Interferon-free regimens advance in treatment of hepatitis C virus

In December 2013, a new era dawned for patients with hepatitis C virus infection. That’s when the FDA granted approval for use of the nucleoside polymerase inhibitor sofosbuvir.

Sofosbuvir (Sovaldi, Gilead Sciences) became the first oral drug to demonstrate safety and efficacy in treating patients with specific HCV genotypes without the need for interferon.

Long considered a component of the gold standard, pegylated interferon has been partnered with ribavirin with or without a protease inhibitor to treat patients with HCV for more than a decade. Interferon therapy, however, has several adverse effects that preclude it for treatment in some patients.

High cure rates, reduced treatment duration, wider patient candidacy and other factors determined in clinical studies have tilted the advantages toward sofosbuvir as treatment for HCV in the future. Along with other nucleoside/nucleotide polymerase inhibitors; NS5A inhibitors; protease inhibitors, including recently FDA-approved simeprevir (Olysio, Janssen Therapeutics); and drug combinations, many researchers believe interferon-free therapy for HCV is only a matter of time.
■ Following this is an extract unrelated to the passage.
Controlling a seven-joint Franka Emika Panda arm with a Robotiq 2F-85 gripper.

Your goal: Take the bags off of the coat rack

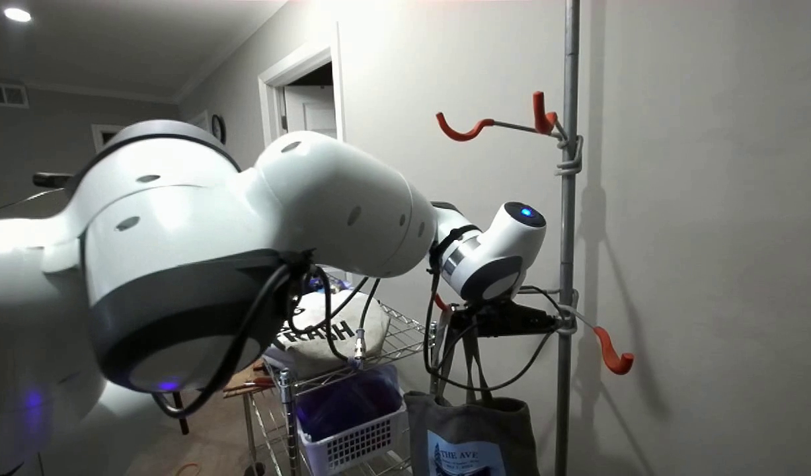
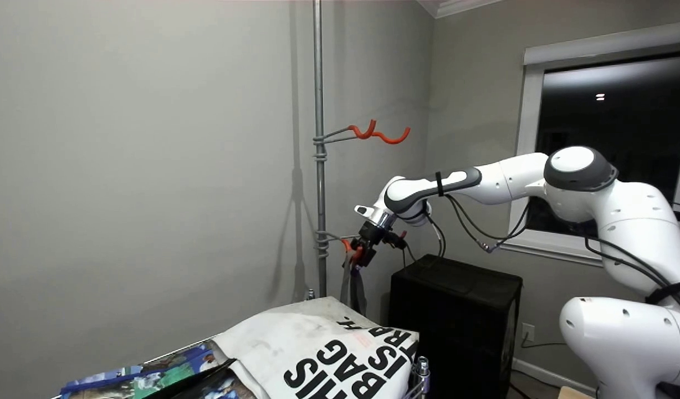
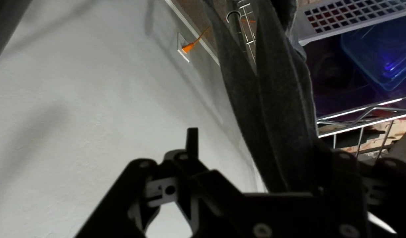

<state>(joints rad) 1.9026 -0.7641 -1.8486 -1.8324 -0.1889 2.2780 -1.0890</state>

“Sofosbuvir could become the backbone for future all-oral therapy moving forward,” Donald M. Jensen, MD, professor of medicine and director of the Center for Liver Diseases at the University of Chicago Medical Center, told HCV Next.“It is potent, with a high genetic barrier to resistance, minimal drug-drug interactions, a good safety profile, and it leads to virtually no resistance to variants.”

With recent data that have shown sustained virologic response using various interferon-free treatments, plus the FDA granting expedited approval processes for some drug combinations, HCV drug development has made larger strides than in the past.

“The time factor has allowed for big breakthroughs and has opened the door for a number of combinations to be still in the game — not on the sideline,” Jensen said.